The theatrics that followed are well-known by now: threats, advice, and attempts to “talk things over as friends” from every rank of neighborhood pig guarding me at the time. This went on until 11 p.m., when they transferred me to the sixth floor of Police Headquarters. Almost immediately, I was brought to the office of the head of the department (Security and Order), who—alongside another high-ranking official—bluntly proposed a collaboration: If I promised to snitch, they would release me immediately and the charges would be forgotten. After they got the response they deserved, they stopped talking to me, and the treatment I received from then on became more “crude.” Later, accompanied by the prosecutor, about 20 undercovers searched the house where I live with my parents—the inside as well as the backyard and surrounding area. We ultimately returned to headquarters, where at 2:10 a.m. they informed me that I was under arrest. During this entire period, I was isolated with my hands cuffed behind my back, unable to communicate with anyone. Despite asking them repeatedly, they wouldn’t tell me what was going on. At 4 a.m., I was finally allowed to speak to a lawyer. I remained locked up in the seventh-floor cells until noon on Monday, October 11, when—escorted by a horde of undercover and counterterrorist agents—I was brought to court to plead before the duty judge and the prosecutor. The two of them had a disagreement over whether or not to stick me in pretrial detention, so they released me on probation and referred my case to a judicial committee. Quite a while later, the committee reached its decision: “pretrial detention for being a danger to public safety.” On November 17, I was brought to Korydallos Prison, which is where I am now.
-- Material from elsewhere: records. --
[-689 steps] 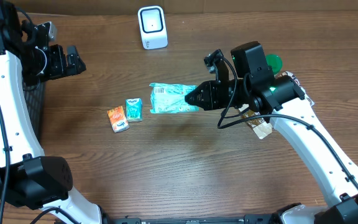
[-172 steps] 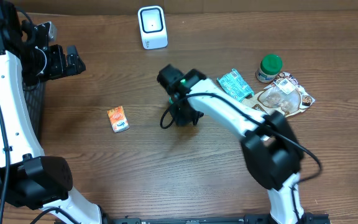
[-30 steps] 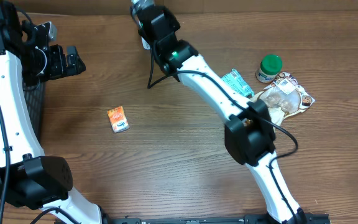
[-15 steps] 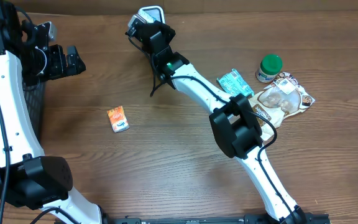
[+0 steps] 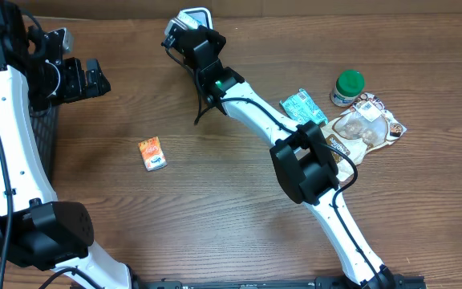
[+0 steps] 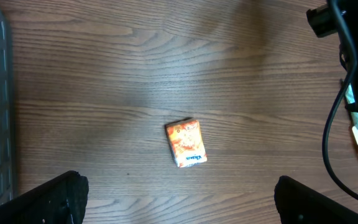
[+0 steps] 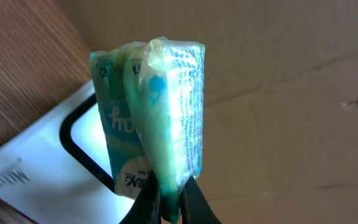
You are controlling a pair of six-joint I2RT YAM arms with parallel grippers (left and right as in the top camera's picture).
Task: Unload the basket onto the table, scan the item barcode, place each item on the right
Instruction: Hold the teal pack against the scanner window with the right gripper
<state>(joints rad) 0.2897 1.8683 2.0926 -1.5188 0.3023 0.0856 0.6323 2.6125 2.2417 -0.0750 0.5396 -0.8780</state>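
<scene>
At the far edge of the table, my right gripper pinches a teal packet upright, close before the white scanner, can't tell if touching, my left gripper spread wide at the left, orange packet flat mid-table, well apart.

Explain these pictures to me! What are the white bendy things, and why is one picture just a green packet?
The white bendy things are the robot's left arm and right arm, at a wooden table. One picture looks down from above; the other two come from cameras on the wrists. The right fingers are pinched shut on a small teal packet, holding it before the white scanner. The left fingers are wide open and empty; their camera sees an orange packet. Also lying there: a second teal packet, a green-lidded jar and a snack bag.
</scene>
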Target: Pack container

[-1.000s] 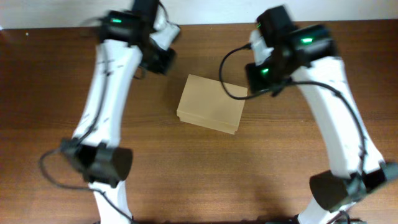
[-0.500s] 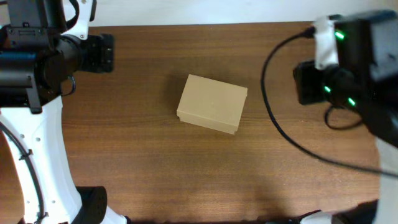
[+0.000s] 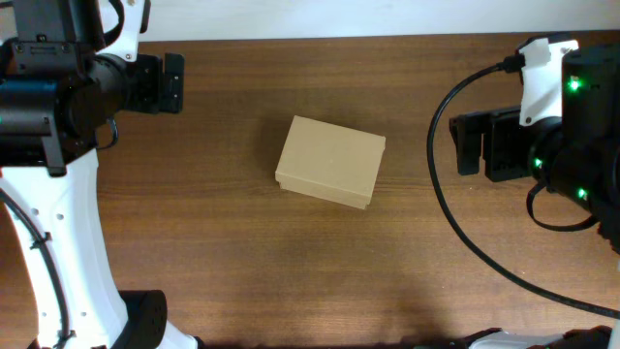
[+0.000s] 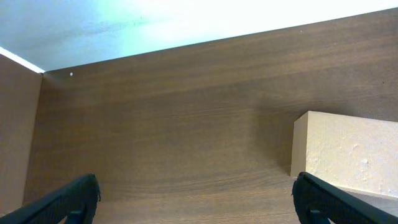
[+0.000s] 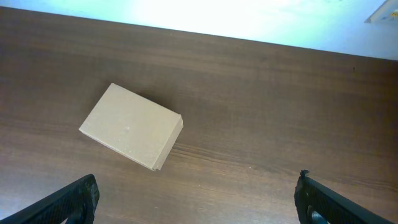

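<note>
The container (image 3: 331,161) is a tan cardboard box with its lid closed flat, lying at a slight angle in the middle of the wooden table. My left gripper (image 3: 174,82) hangs open at the far left, well away from the box, with nothing between its fingers. In the left wrist view the left gripper (image 4: 196,202) is spread wide and a corner of the container (image 4: 348,155) shows at the right. My right gripper (image 3: 467,143) stands open to the right of the box, apart from it. The right wrist view shows the right gripper (image 5: 198,202) empty, with the container (image 5: 130,126) at a distance.
The brown table (image 3: 291,271) ends at a pale wall strip (image 3: 339,17) along the back. A black cable (image 3: 438,199) loops from the right arm over the table to the right of the box. The white left arm (image 3: 58,223) runs down the left side.
Both arms have pulled back from beside the box to the table's sides, and both grippers have gone from shut to open. The box has not moved.
</note>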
I have no doubt whatsoever about what led the judges to their decision. It wasn’t a question of evidence (or the lack thereof). Rather, it was my lengthy presence in the antiauthoritarian milieu, where my activities have been known to the pigs for years. From the 1998 student movement that occupied schools in protest against the dumbing-down of education, to the November 17 march that same year, until today: Even in times of expensive consumer goods and cheap ideals, I took part in most of the important moments of the social struggle. Of course, those activities led to quite a few detentions at Police Headquarters—some of them “circumstantial,” others less so. Once they even came for me at my house. All this, combined with my “bad little habit” of frequenting the Exarcheia neighborhood during those years and the “coincidence” of the currently prevailing antiterrorist hysteria, formed a set of prior conditions used to criminally persecute me on the basis of an additional charge—the legal instrument that criminalizes political ideas and friendships with a vengeance that only the dregs of inhumanity are capable of legitimizing and applying.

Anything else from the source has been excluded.